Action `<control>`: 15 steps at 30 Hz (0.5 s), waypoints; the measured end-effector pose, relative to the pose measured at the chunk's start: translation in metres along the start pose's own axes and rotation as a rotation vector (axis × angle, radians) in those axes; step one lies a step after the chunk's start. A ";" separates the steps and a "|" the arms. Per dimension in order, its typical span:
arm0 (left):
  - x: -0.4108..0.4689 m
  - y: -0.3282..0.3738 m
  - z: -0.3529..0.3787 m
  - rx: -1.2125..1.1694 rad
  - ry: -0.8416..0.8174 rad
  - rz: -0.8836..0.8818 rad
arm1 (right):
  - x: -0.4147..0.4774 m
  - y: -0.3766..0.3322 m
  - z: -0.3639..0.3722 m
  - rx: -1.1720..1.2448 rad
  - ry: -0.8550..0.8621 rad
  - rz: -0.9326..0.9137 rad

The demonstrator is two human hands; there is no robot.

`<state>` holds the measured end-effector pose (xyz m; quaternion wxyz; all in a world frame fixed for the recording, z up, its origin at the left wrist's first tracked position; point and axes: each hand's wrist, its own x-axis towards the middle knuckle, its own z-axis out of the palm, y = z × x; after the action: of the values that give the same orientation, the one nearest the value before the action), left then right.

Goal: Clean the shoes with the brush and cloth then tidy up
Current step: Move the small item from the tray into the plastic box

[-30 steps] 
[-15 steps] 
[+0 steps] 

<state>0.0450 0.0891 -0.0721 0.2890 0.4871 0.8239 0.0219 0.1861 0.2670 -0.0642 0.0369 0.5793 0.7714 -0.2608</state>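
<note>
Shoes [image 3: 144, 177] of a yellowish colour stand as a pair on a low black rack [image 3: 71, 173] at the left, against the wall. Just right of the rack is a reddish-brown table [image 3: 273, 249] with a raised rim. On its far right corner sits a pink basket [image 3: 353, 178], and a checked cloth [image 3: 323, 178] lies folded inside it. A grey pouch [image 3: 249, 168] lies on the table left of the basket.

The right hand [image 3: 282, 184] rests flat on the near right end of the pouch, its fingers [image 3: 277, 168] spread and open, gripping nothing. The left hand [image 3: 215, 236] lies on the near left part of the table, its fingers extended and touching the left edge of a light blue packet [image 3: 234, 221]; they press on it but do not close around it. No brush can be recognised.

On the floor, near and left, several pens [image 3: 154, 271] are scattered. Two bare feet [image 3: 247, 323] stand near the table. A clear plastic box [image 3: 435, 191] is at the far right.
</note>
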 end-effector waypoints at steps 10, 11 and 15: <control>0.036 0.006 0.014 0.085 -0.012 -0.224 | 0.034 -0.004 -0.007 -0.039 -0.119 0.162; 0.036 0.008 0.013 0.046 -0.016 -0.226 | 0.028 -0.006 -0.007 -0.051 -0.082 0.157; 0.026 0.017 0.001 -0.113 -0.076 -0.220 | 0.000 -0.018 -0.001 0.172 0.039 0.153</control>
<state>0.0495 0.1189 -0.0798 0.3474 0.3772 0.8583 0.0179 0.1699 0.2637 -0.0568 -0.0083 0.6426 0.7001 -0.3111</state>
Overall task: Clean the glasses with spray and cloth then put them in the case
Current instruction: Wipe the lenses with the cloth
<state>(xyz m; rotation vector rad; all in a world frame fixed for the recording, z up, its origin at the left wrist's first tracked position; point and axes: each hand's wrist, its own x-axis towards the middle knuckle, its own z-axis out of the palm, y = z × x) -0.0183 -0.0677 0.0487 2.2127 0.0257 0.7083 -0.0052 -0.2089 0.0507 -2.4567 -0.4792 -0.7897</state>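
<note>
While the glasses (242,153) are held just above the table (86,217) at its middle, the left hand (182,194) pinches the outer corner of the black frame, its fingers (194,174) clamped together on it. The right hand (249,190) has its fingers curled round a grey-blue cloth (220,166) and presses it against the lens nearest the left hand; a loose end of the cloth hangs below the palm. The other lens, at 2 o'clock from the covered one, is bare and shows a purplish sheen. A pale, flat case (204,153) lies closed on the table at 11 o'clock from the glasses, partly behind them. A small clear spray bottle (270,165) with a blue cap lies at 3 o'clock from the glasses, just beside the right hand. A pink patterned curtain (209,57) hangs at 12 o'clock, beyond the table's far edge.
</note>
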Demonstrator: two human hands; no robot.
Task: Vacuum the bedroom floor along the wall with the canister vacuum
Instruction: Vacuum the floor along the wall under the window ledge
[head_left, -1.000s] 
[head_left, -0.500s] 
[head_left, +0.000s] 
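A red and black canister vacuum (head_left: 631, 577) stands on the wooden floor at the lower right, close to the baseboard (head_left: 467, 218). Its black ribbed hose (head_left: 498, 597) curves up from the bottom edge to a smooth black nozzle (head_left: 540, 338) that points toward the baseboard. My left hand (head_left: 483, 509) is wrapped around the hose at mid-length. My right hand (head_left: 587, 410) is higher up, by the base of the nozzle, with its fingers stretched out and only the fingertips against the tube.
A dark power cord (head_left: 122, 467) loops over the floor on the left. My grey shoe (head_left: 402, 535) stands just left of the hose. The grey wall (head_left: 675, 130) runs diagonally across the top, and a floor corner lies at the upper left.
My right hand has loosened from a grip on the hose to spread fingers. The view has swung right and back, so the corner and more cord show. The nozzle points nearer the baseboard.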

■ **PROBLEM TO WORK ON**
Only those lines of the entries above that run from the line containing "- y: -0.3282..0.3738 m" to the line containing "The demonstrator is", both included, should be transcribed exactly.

■ **SOLUTION TO THE PROBLEM**
  - y: -0.3282..0.3738 m
  - z: -0.3529..0.3787 m
  - rx: -1.2125..1.1694 rad
  - ry: -0.8416..0.8174 rad
  - rz: -0.8836..0.8818 rad
arm1 (right):
  - x: -0.4147..0.4774 m
  - y: -0.3766..0.3322 m
  - z: -0.3639..0.3722 m
  - rx: -1.1720..1.2448 rad
  - ry: -0.8550..0.8621 rad
  - rz: -0.9326..0.9137 rad

The demonstrator is two human hands; there is no robot.

There is no more to the output, and the exercise is done.